While many Bangladeshi people have welcomed and offered assistance to the new arrivals, the Rohingya are preyed upon by local thieves. “When we crossed the border, some local people attacked and looted us. They took everything we had,” said one 16-year-old girl, who paid people smugglers to take her into Bangladesh on 21 November.
Testimony on military abuses in Burma
A Rohingya villager in Burma told Amnesty how security forces approached his village, firing guns in the air, creating panic:
“Then they shot at people who were fleeing. They surrounded the village and started going from house to house. They were verbally abusing the people. They were threatening to rape the women saying ‘We are going to rape your kalar women’.” “Kalar” or “foreigner” is a racial epithet used against the Rohingya community.

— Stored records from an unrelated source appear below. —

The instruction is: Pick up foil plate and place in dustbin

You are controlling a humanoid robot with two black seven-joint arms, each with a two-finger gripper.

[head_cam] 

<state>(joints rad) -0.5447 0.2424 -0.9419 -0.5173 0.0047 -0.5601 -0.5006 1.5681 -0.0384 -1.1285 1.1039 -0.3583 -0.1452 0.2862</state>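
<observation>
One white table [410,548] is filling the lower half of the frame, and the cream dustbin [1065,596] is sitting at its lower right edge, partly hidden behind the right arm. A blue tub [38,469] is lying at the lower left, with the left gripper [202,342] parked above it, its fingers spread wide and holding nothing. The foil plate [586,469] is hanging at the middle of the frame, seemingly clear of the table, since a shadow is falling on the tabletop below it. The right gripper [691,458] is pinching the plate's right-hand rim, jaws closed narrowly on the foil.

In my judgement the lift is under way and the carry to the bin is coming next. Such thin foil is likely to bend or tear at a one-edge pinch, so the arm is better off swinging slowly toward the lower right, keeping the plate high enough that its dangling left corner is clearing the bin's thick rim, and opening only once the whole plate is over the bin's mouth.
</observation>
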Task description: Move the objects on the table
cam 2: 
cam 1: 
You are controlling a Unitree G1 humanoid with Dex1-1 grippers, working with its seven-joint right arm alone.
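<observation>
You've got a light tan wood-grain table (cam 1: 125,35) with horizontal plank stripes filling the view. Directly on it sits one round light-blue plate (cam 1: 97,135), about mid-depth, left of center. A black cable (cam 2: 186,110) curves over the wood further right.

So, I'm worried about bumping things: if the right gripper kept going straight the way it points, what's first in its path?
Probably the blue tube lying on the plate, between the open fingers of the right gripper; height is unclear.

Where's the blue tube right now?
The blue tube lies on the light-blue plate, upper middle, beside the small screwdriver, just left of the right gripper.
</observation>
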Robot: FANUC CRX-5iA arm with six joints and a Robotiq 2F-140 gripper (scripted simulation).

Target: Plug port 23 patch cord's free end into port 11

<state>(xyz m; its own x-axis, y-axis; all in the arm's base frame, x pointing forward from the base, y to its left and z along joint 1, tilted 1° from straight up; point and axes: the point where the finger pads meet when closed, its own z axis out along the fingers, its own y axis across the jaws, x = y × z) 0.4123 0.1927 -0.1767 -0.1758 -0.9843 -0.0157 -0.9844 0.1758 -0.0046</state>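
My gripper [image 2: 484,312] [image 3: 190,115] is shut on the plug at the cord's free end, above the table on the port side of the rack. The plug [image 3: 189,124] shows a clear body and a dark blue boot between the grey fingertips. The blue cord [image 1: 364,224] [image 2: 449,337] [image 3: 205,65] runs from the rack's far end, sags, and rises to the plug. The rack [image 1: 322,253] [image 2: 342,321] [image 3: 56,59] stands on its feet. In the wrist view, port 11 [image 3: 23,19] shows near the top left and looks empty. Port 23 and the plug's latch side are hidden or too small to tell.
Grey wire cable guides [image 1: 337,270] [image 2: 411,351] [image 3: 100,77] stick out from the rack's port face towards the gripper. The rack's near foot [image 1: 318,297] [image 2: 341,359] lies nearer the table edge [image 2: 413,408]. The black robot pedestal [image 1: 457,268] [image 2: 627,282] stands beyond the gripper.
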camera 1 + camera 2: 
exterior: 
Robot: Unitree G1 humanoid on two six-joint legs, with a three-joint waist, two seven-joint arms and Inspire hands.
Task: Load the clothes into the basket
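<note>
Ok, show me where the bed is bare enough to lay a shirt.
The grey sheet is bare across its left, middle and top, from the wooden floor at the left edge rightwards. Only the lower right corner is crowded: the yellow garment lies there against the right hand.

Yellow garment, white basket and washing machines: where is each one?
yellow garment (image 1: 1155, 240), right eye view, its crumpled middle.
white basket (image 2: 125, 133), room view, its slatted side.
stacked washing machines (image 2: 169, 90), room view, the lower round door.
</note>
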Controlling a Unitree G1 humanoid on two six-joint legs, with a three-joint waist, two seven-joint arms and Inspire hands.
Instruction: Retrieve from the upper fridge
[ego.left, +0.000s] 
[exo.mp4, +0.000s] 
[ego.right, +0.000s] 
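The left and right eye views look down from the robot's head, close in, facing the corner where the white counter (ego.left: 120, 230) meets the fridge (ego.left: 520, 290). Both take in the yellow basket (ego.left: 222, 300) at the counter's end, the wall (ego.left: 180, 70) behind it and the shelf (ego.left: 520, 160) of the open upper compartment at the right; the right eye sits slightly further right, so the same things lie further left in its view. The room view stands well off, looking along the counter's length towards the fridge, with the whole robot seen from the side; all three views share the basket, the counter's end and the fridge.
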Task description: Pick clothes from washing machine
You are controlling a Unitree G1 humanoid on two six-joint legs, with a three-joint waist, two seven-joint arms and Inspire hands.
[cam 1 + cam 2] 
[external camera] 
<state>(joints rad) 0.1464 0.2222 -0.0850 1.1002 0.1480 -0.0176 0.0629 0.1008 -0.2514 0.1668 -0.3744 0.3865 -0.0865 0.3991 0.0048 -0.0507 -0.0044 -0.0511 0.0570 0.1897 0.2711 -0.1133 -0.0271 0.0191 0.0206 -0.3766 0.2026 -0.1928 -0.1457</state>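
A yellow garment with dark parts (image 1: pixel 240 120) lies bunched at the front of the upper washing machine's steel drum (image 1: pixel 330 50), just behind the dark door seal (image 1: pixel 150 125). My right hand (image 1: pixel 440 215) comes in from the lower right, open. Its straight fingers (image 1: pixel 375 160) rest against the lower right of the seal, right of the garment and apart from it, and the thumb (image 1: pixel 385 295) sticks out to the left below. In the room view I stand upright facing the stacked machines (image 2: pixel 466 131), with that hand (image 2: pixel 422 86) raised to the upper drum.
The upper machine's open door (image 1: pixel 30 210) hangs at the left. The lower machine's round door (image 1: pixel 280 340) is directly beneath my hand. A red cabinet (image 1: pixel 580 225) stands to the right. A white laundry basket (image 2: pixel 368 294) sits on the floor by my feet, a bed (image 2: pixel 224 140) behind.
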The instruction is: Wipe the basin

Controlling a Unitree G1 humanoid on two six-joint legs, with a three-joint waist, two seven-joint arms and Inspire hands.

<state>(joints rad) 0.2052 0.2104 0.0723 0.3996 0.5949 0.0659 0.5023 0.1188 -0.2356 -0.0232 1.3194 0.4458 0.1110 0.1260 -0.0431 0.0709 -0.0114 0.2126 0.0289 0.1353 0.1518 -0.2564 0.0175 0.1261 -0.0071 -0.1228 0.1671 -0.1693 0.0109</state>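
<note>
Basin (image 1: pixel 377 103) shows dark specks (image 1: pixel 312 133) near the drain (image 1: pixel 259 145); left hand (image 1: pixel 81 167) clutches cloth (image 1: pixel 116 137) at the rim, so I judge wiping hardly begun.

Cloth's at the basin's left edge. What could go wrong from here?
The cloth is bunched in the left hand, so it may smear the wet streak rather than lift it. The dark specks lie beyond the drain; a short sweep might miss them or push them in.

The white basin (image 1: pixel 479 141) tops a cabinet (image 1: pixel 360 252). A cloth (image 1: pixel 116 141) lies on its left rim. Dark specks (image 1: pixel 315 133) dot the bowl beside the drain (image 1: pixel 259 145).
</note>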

A woman who spoke to Amnesty from Burma described how her two sons were arbitrarily arrested by security forces:
“It was early in the morning, the military surrounded our house, while some came in and forced me and my children to go outside. They tied my two sons up. They tied their hands behind their backs, and they were beaten badly. The military kicked them in the chest. I saw it myself. I was crying so loudly. When I cried, they [the military] pointed a gun at me. My children were begging the military not to hit them. They were beaten for around 30 minutes before being taken away.” She hasn’t seen or heard from them since.
A 38-year-old man, who spoke to Amnesty in Bangladesh after arriving on Tuesday, said:
“My sister and brother were both kidnapped by the army. I saw with my own eyes how the military burned down our village, and how soldiers raped women and girls.”
A 44-year-old woman said she witnessed how the army arrested and handcuffed young men in her village, shot them dead and pushed them into mass graves. She also said the army used hand-held rocket launchers, echoing reports from several other eyewitnesses about the use of such weapons and actions. Another man, 58, told Amnesty in Bangladesh he fled across the border after helicopter gunships opened fire on his and surrounding villages: “We saw helicopters firing on the village. We ran into the forest to save our lives.”
Forty years of Rohingya in Bangladesh
Rohingya refugees and asylum-seekers have arrived into Bangladesh from Burma in successive waves since at least the 1970s. There are some 33,000 registered Rohingya refugees living in Cox’s Bazar’s two camps, Kutupalong and Nayapara. The Bangladesh government has refused to grant refugee status to Rohingya arriving from Burma since 1992. A further estimated 300,000 - 500,000 undocumented Rohingya are living in Bangladesh, spread out in the two makeshift camps close to Kutupalong and Leda, as well as villages and towns across the southeast of the country. With no legal protection, the undocumented Rohingya are extremely vulnerable to exploitation and abuse. Limited employment opportunities mean that many are forced into the drug trade or human trafficking to earn an income. Incidents of rape and other sexual violence against undocumented Rohingya women are frequent, since they are considered “easy targets” who cannot report crimes to police for fear of being arrested themselves.